As part of that audit, search firms will need to decide what data is essential and which records can be discarded. Furthermore, for records that are kept, firms will need to contact the individual attached to that record to make them aware that their data is on file.
How is Thrive preparing for the GDPR impact?
Thrive is actively preparing for the impact of GDPR, with features planned to provide you with a greater degree of control over the data that you store online and ways in which you can manage and track consent.
With these updates, users will be able to review and delete records in a simplified workflow, invite all existing contacts to provide consent with a single click and audit the changes made to your data.
Thrive TRM was designed with privacy in mind. Therefore, our efforts are focused on ensuring that you have the ability to quickly and efficiently manage your data to best prepare you for the impact of GDPR.

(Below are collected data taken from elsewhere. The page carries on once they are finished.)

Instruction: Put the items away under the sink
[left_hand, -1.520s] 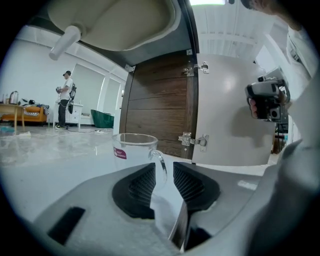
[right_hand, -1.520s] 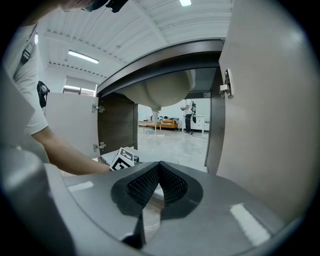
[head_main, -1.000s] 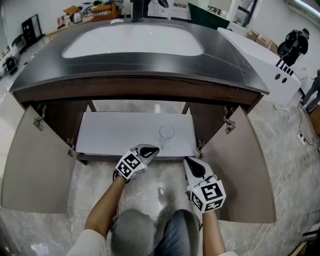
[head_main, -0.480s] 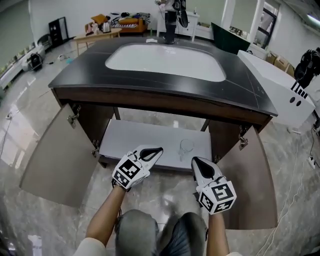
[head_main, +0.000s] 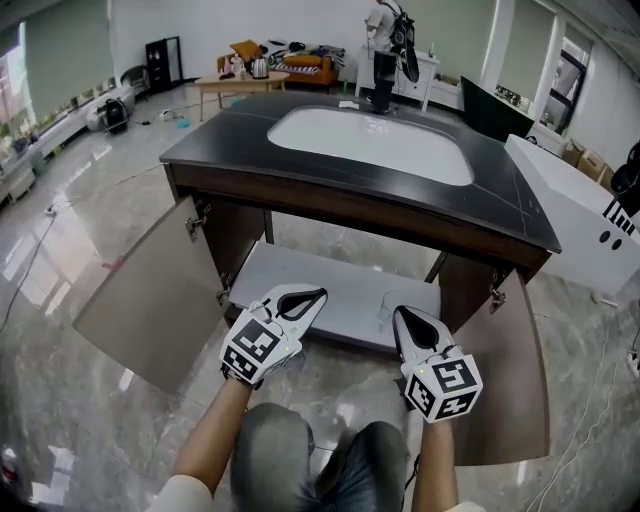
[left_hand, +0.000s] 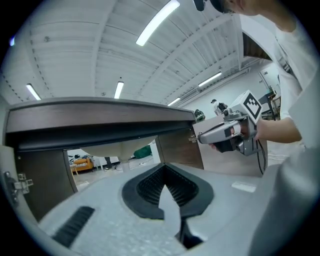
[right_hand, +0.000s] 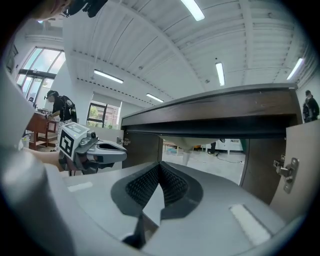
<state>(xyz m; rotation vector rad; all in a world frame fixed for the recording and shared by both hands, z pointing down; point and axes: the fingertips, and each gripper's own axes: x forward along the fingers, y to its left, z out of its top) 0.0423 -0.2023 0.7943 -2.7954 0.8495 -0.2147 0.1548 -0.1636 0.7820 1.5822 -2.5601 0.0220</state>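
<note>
The vanity countertop (head_main: 220, 150) lies ahead of and above both grippers, with the white sink basin (head_main: 370, 145) set into it. Below it, the cabinet stands open: the left door (head_main: 150, 300) swings out to the left of the left gripper, and the right door (head_main: 510, 380) swings out to the right of the right gripper. The white shelf (head_main: 330, 285) under the sink lies directly ahead of both tools.

Left gripper (head_main: 318, 296): jaws fully closed, pads meeting at the tip, nothing between them. It points toward the front edge of the shelf.

Right gripper (head_main: 400, 312): jaws fully closed, pads meeting, nothing between them. It points toward the same edge, beside the left gripper.

The glass (head_main: 386, 304) stands upright on the shelf, near the right gripper's tip, on its left side, between the two gripper tips. Neither gripper holds it.
</note>
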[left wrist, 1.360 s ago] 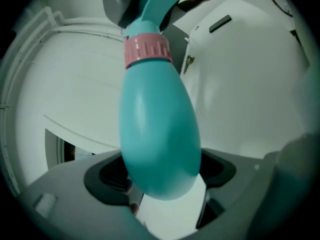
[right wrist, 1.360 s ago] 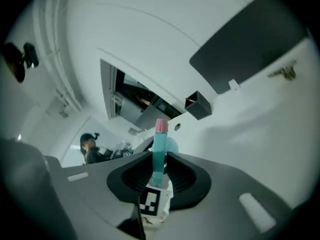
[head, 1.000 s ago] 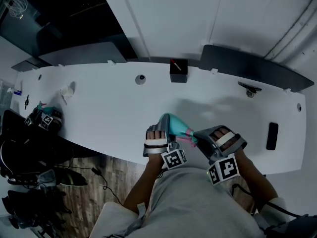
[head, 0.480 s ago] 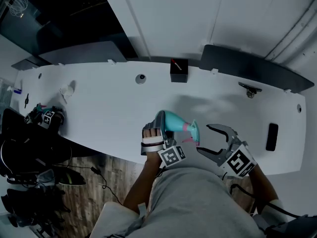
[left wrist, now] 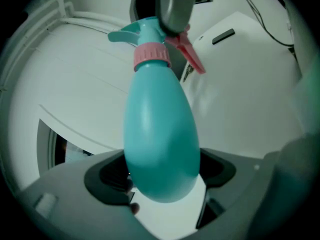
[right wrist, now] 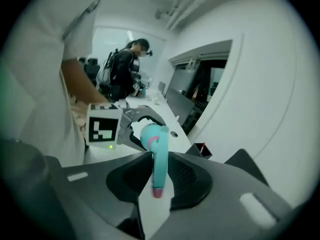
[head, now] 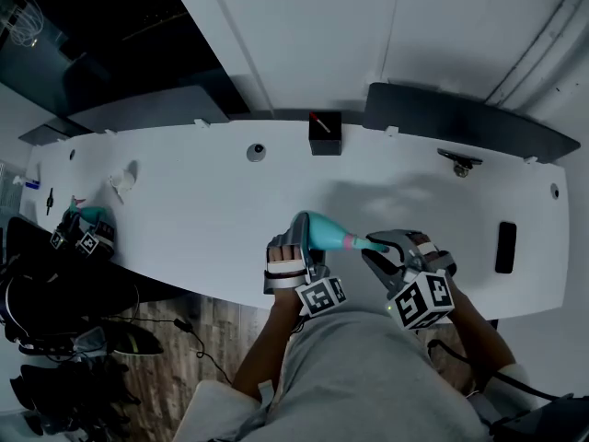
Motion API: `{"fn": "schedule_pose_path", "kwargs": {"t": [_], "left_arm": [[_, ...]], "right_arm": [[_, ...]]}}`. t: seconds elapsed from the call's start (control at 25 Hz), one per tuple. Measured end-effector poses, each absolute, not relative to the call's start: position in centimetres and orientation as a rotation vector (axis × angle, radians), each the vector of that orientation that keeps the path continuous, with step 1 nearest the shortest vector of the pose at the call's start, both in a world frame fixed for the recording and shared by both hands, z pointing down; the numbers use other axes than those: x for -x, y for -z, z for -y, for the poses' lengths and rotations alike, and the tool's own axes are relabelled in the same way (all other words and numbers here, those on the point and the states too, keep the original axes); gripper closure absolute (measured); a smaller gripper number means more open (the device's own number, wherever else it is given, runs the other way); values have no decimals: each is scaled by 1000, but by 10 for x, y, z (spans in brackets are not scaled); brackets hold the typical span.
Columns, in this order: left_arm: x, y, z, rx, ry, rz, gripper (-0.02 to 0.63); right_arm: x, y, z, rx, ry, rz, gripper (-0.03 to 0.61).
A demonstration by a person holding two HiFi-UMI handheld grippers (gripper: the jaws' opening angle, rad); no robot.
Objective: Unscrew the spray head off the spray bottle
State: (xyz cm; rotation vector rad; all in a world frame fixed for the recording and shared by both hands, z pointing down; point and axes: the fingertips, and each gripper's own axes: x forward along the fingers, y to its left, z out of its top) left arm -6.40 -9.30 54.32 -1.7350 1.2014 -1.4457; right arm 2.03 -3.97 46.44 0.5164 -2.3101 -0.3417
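**Both grippers on the spray bottle at the worktop's near edge**

The long white worktop (head: 184, 210) spans the head view. Over its near edge the left gripper (left wrist: 162, 184) stands wide, its pads clamped on the rounded base of the teal spray bottle (left wrist: 160, 129), which is held tilted in the air. The right gripper (right wrist: 157, 176) has just been closing. The teal spray head (right wrist: 160, 154) sits between its pads, which press its sides. A pink collar (left wrist: 151, 56) rings the neck.

I see my left gripper (head: 301, 236) clamping the teal spray bottle (head: 322, 231) above the white table's (head: 184, 212) near edge. My right gripper (head: 379, 250) has just been closing its jaws on the spray head (head: 361, 244).
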Motion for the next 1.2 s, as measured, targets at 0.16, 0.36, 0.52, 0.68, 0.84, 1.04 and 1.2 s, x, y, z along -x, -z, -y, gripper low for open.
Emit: {"fn": "schedule_pose_path", "kwargs": {"t": [0.16, 0.36, 0.52, 0.68, 0.84, 1.04, 1.2], "left_arm": [[67, -547, 92, 1756, 1444, -1201, 204], [63, -549, 86, 1818, 1409, -1193, 204], [56, -551, 82, 1866, 1388, -1167, 204], [54, -554, 82, 1891, 1392, -1140, 204], [61, -546, 87, 1892, 1368, -1233, 204], [78, -530, 99, 1778, 1346, -1344, 204], [81, -519, 105, 1689, 1331, -1352, 204]], "right_arm": [[-14, -467, 31, -350, 885, 2066, 503], [-10, -461, 22, -192, 1418, 1788, 507], [-15, -461, 21, -165, 1475, 1751, 506], [-17, -465, 22, -180, 1515, 1721, 503], [-20, -440, 25, -427, 1201, 2090, 392], [-40, -406, 25, -743, -330, 2780, 374], [-34, -404, 24, -656, -1946, 2651, 370]]}}
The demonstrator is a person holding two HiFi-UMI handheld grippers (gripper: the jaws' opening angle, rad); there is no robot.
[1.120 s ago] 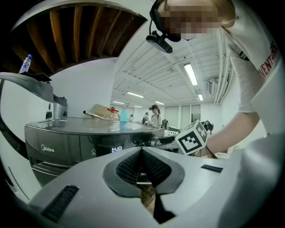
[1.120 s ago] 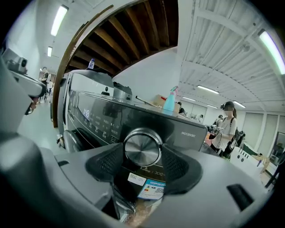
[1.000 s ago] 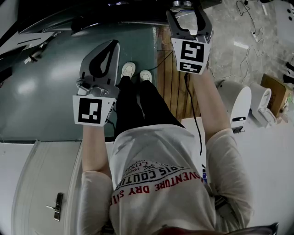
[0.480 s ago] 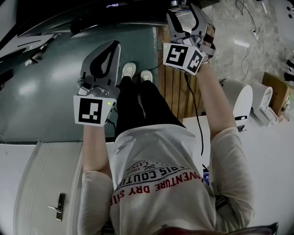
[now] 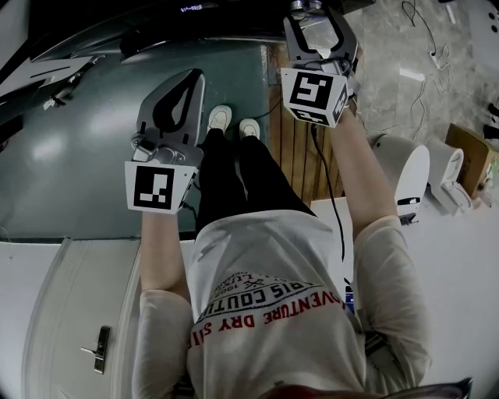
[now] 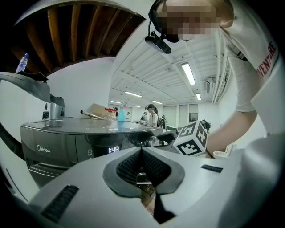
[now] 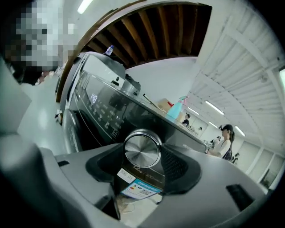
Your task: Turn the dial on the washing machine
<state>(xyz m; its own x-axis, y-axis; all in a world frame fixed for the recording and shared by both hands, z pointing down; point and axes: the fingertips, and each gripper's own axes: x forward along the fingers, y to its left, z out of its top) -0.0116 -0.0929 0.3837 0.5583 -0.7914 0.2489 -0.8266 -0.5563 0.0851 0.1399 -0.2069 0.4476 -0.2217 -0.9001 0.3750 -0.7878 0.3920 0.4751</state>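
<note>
The washing machine (image 7: 95, 111) shows its dark control panel in the right gripper view. Its round silver dial (image 7: 142, 149) sits between the two pads of my right gripper (image 7: 143, 156). The jaws have just been closing, and both pads now lie against the dial's sides. In the head view the right gripper (image 5: 316, 19) reaches to the machine's front at the top edge. My left gripper (image 5: 187, 78) hangs over the machine's grey top (image 5: 86, 132), its pads (image 6: 133, 164) pressed together with nothing between them. The lit display (image 6: 113, 149) shows in the left gripper view.
A blue spray bottle (image 6: 121, 114) and a flat box stand on the machine's far top. Wooden slats (image 5: 292, 148) cover the floor beside my feet. White appliances (image 5: 405, 175) and a cardboard box (image 5: 468, 156) stand at right. A cable (image 5: 333, 210) runs along my right arm. People stand far behind.
The right gripper has rolled about its own axis: its marker cube tilted leftward, then came partly back. The left gripper has not moved.
</note>
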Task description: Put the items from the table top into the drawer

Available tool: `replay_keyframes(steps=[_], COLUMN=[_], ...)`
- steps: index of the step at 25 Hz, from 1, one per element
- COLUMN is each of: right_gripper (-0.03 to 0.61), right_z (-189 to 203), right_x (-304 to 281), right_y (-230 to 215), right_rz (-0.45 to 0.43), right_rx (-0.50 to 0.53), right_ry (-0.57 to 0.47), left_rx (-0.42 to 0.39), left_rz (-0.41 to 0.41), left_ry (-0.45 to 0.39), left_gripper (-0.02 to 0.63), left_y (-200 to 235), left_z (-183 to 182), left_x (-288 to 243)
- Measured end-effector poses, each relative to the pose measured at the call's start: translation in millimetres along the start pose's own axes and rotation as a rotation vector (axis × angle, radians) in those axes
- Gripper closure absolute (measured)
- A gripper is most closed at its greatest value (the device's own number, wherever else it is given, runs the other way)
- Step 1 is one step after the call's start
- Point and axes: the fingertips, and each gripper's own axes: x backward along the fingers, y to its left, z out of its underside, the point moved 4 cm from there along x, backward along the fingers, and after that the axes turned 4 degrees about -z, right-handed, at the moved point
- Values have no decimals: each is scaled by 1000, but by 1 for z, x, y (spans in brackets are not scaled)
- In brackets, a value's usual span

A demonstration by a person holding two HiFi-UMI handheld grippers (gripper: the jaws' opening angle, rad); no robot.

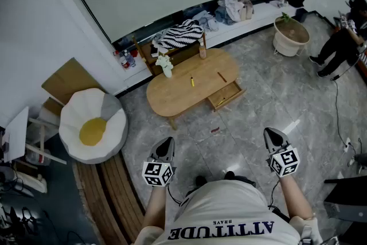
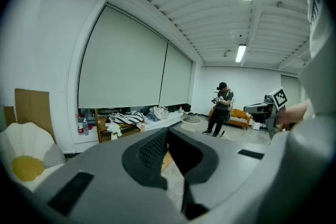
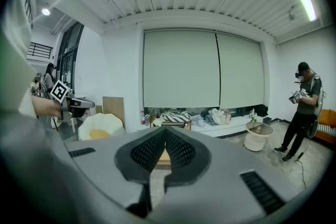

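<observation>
The small yellow item [image 1: 192, 82] and brown stick [image 1: 222, 77] on the table [image 1: 172, 97] are too small to identify.

The oval wooden table [image 1: 172, 96] stands on the grey floor, its shallow drawer [image 1: 231, 90] pulled open at the near right side with a small yellow thing [image 1: 221, 102] lying inside. On the top a short yellow stick [image 1: 192, 82] lies near the middle, and a thin brown stick [image 1: 222, 77] lies apart from it to the right, above the drawer. A white plush thing [image 1: 165, 65] shows at the table's far left edge.
</observation>
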Motion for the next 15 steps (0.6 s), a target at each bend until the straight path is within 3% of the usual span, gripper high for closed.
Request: replay_keyframes(steps=[15], right_gripper=[558], right_z=[3], right_x=[12], right_y=[-11], right_rz=[-9], right_rx=[-21], right_ry=[-9], left_rx=[1], left_rz=[-16], left_ry=[4], left_gripper=[592], left_y=[-17], left_z=[3], left_x=[6])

If you have any questions regarding Thrive TRM and GDPR compliance, let us know. You can email us at firstname.lastname@example.org.
Please note: The above content is only an overview and does not constitute legal advice. Readers are cautioned against making any decisions based on this material alone. Rather, specific legal advice should be obtained. Thrive is certified under the Privacy Shield Framework as relates to compliant data flows between the EU (and Switzerland) and the US.